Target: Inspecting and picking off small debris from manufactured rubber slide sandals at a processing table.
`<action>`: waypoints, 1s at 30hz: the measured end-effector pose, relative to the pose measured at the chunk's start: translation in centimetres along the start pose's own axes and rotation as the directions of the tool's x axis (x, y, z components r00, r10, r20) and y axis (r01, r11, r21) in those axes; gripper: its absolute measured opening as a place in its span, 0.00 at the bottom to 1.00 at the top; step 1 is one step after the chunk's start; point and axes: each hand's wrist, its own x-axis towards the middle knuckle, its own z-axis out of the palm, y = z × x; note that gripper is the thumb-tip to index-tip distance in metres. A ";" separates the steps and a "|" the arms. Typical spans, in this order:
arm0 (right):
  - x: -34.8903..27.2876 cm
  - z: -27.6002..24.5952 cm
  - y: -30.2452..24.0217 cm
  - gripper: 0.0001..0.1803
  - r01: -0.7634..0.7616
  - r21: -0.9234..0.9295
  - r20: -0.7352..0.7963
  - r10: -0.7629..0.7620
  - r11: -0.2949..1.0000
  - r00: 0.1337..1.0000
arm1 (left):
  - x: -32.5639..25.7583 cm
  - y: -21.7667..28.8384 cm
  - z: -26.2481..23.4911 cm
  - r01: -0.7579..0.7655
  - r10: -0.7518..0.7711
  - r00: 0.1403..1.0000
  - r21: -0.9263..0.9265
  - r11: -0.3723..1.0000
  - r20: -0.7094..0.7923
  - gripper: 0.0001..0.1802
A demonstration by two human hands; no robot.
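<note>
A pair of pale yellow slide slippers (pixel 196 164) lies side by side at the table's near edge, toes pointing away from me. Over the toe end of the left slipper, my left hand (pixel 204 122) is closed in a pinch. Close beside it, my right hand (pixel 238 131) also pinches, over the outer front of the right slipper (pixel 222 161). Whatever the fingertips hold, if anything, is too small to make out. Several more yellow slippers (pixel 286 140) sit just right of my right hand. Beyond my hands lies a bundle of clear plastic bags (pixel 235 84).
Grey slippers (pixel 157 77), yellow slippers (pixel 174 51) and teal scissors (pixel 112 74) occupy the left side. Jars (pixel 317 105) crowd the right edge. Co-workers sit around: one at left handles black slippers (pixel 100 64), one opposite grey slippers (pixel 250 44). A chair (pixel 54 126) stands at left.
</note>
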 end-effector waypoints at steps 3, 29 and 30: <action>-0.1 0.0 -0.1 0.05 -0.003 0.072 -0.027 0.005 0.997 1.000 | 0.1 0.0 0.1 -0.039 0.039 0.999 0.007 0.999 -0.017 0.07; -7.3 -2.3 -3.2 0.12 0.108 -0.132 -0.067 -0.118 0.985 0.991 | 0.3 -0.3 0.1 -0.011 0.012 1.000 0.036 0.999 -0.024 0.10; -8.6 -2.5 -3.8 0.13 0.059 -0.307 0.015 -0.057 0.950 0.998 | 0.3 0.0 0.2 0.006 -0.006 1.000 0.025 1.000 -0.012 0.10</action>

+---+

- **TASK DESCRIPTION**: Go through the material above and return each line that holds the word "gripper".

- **RESPONSE**:
`<action>`: waypoints, 1s at 30hz: the measured end-effector pose, relative to the pose measured at the chunk's start: translation in centimetres along the start pose's own axes and rotation as the directions of the tool's x axis (x, y, z components r00, r10, r20) and y axis (r01, r11, r21) in those axes; gripper: its absolute measured opening as a place in its span, 0.00 at the bottom to 1.00 at the top; step 1 is one step after the chunk's start; point and axes: each hand's wrist, its own x-axis towards the middle knuckle, its own z-axis out of the palm, y = z × x; note that gripper is the thumb-tip to index-tip distance in metres. A ";" separates the steps and a "|" the arms. Typical spans, in this order:
  - gripper: 0.0001..0.1803
  - gripper: 0.0001..0.1802

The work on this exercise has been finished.